### What you should do
Word for word, copy all the data and drop the pictures.

# # #

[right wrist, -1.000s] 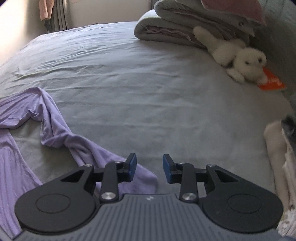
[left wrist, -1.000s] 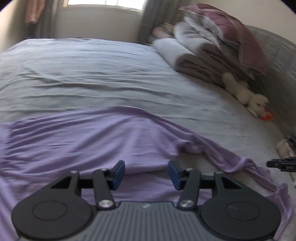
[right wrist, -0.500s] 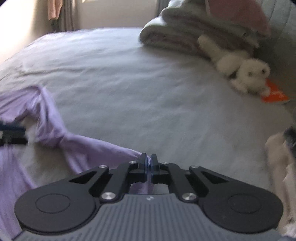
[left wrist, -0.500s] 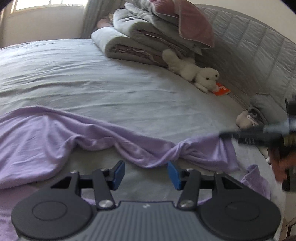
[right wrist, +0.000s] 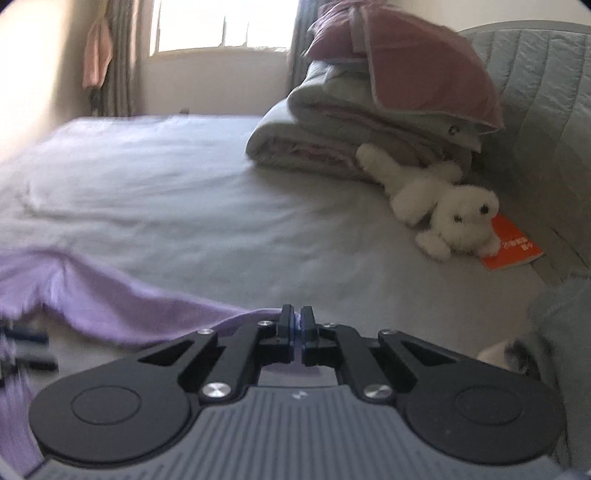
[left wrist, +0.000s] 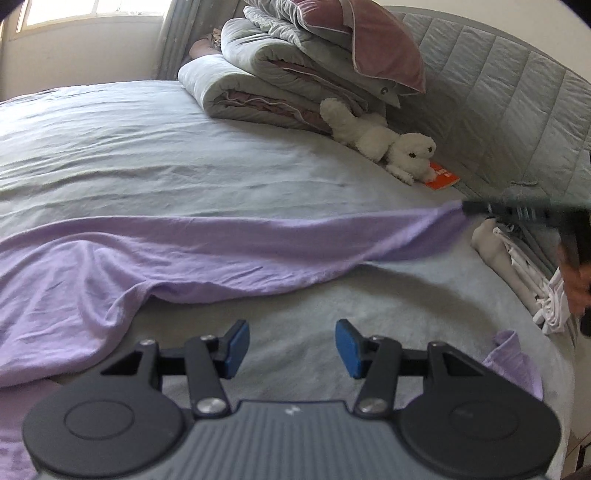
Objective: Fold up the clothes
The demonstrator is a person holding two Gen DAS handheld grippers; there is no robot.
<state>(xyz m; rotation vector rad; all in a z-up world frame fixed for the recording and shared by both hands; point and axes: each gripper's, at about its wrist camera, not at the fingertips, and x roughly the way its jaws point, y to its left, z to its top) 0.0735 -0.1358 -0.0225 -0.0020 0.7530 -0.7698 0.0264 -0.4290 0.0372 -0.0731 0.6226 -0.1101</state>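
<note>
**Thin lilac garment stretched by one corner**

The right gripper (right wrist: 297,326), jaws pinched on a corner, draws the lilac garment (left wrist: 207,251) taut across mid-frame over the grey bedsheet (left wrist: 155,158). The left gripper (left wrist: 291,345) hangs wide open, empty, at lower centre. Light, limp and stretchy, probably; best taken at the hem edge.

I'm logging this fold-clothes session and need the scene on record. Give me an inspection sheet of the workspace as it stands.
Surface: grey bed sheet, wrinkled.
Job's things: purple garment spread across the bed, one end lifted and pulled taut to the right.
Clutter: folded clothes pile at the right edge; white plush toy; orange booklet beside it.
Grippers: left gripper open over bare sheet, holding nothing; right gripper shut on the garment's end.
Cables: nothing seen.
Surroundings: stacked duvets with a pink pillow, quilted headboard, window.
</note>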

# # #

### The completed task
[right wrist, -1.000s] 
[left wrist, -1.000s] 
[right wrist, -0.500s] 
[left wrist, -0.500s] 
[right wrist, +0.000s] 
[left wrist, +0.000s] 
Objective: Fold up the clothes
The demonstrator is a person holding two Gen DAS handheld grippers; there is no robot.
<state>(xyz m; rotation vector rad; all in a z-up world frame fixed for the recording and shared by both hands; point and axes: each gripper's, at about its wrist camera, not at the fingertips, and x roughly the way its jaws point, y to its left, z to its top) 0.0735 -0.1358 -0.0225 -0.0020 0.7530 -0.7698 0.0264 -0.4290 0.0372 -0.0731 0.6226 -0.1101</state>
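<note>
**Thin lilac garment stretched by one corner**

The right gripper (right wrist: 297,326), jaws pinched on a corner, draws the lilac garment (left wrist: 207,251) taut across mid-frame over the grey bedsheet (left wrist: 155,158). The left gripper (left wrist: 291,345) hangs wide open, empty, at lower centre. Light, limp and stretchy, probably; best taken at the hem edge.

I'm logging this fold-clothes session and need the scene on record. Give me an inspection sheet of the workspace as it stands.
Surface: grey bed sheet, wrinkled.
Job's things: purple garment spread across the bed, one end lifted and pulled taut to the right.
Clutter: folded clothes pile at the right edge; white plush toy; orange booklet beside it.
Grippers: left gripper open over bare sheet, holding nothing; right gripper shut on the garment's end.
Cables: nothing seen.
Surroundings: stacked duvets with a pink pillow, quilted headboard, window.
</note>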

The response is now done.